DIRECTIONS
Output everything in the listing exactly.

GIVEN MATERIAL

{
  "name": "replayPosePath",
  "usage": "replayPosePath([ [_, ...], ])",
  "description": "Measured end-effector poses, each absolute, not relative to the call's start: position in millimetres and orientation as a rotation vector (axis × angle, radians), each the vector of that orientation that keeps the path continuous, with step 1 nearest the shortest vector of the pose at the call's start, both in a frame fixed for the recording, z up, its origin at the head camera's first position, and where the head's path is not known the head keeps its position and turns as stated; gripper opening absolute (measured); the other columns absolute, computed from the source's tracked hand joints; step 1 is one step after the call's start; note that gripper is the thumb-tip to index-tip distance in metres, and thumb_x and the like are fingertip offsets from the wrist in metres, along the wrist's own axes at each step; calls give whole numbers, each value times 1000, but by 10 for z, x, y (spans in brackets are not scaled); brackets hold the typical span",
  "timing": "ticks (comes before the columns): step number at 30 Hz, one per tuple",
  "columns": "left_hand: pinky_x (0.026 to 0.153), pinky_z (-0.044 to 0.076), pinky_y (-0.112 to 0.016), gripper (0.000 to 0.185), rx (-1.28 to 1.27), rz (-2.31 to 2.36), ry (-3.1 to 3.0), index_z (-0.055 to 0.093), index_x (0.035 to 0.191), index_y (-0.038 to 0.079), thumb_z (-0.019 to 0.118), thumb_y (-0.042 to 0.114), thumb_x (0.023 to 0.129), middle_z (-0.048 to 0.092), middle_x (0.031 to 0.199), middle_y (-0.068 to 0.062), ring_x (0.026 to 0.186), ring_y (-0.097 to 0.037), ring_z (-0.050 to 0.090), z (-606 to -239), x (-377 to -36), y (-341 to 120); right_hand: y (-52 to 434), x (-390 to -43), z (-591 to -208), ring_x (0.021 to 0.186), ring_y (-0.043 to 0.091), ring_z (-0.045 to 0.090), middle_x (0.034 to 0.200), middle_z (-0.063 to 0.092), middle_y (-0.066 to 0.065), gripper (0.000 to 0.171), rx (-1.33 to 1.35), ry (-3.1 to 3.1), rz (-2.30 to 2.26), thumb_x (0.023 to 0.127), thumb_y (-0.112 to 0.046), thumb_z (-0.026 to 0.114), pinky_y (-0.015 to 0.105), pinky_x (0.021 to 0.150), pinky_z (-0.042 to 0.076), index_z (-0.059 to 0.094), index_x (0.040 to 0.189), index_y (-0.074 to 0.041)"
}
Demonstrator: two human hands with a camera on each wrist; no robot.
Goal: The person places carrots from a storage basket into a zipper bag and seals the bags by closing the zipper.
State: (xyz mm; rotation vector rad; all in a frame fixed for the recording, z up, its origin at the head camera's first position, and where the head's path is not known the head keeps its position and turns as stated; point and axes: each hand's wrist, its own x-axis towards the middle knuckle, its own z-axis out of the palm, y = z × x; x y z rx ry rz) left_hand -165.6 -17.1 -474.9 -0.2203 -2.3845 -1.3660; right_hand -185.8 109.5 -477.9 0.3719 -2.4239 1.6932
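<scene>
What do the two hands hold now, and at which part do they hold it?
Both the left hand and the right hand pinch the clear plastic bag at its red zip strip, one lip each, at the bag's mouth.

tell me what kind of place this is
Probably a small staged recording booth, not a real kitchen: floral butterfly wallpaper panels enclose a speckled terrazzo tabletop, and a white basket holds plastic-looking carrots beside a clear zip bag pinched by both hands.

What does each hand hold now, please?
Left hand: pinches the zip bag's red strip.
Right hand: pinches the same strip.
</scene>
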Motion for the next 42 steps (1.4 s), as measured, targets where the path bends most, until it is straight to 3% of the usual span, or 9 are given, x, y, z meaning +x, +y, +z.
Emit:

RESPONSE BOX
{
  "name": "replayPosePath",
  "usage": "replayPosePath([ [_, ...], ])",
  "description": "Measured end-effector poses, each absolute, not relative to the call's start: position in millimetres and orientation as a rotation vector (axis × angle, radians), each the vector of that orientation that keeps the path continuous, with step 1 nearest the shortest vector of the pose at the call's start, both in a frame fixed for the recording, z up, its origin at the head camera's first position, and where the head's path is not known the head keeps its position and turns as stated; gripper opening absolute (measured); the other columns absolute, computed from the source's tracked hand joints; step 1 is one step after the call's start; note that gripper is the thumb-tip to index-tip distance in metres, and thumb_x and the like are fingertip offsets from the wrist in metres, along the wrist's own axes at each step; calls give whole numbers, each value times 1000, but by 10 for z, x, y (spans in brackets are not scaled); brackets hold the typical span",
  "timing": "ticks (comes before the columns): step number at 30 Hz, one per tuple",
  "columns": "left_hand: pinky_x (0.026 to 0.153), pinky_z (-0.044 to 0.076), pinky_y (-0.112 to 0.016), gripper (0.000 to 0.185), rx (-1.28 to 1.27), rz (-2.31 to 2.36), ry (-3.1 to 3.0), index_z (-0.055 to 0.093), index_x (0.035 to 0.191), index_y (-0.038 to 0.079), thumb_z (-0.019 to 0.118), thumb_y (-0.042 to 0.114), thumb_x (0.023 to 0.129), middle_z (-0.048 to 0.092), middle_x (0.031 to 0.199), middle_y (-0.068 to 0.062), ring_x (0.026 to 0.186), ring_y (-0.097 to 0.037), ring_z (-0.050 to 0.090), z (-606 to -239), x (-377 to -36), y (-341 to 120); right_hand: y (-52 to 434), x (-390 to -43), z (-591 to -208), ring_x (0.021 to 0.186), ring_y (-0.043 to 0.091), ring_z (-0.045 to 0.090), middle_x (0.034 to 0.200), middle_z (-0.063 to 0.092), middle_y (-0.066 to 0.065), gripper (0.000 to 0.171), rx (-1.33 to 1.35), ry (-3.1 to 3.1), rz (-2.30 to 2.26), thumb_x (0.023 to 0.127), thumb_y (-0.112 to 0.046), thumb_z (-0.026 to 0.114), pinky_y (-0.015 to 0.105), pinky_x (0.021 to 0.150), pinky_z (-0.042 to 0.076), index_z (-0.059 to 0.094), index_x (0.040 to 0.189), index_y (-0.074 to 0.041)"
}
Demonstrator: two human hands with a camera on each wrist; no robot.
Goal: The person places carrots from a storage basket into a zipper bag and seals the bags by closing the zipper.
State: (xyz mm; rotation vector rad; all in a frame fixed for the recording, z up, its origin at the head camera's first position, and where the head's path is not known the head keeps its position and turns as stated; point and axes: each hand's wrist, its own x-axis towards the middle knuckle, its own z-axis out of the palm, y = z × x; x y z rx ry rz) left_hand -165.6 -17.1 -474.9 -0.2203 -2.3845 -1.3660; right_hand -185.8 109.5 -477.9 0.3719 -2.4239 1.6932
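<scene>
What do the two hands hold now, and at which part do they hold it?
Both the left hand and the right hand pinch the clear plastic bag at its red zip strip, one lip each, at the bag's mouth.

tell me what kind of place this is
Probably a small staged recording booth, not a real kitchen: floral butterfly wallpaper panels enclose a speckled terrazzo tabletop, and a white basket holds plastic-looking carrots beside a clear zip bag pinched by both hands.

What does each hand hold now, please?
Left hand: pinches the zip bag's red strip.
Right hand: pinches the same strip.
</scene>
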Motion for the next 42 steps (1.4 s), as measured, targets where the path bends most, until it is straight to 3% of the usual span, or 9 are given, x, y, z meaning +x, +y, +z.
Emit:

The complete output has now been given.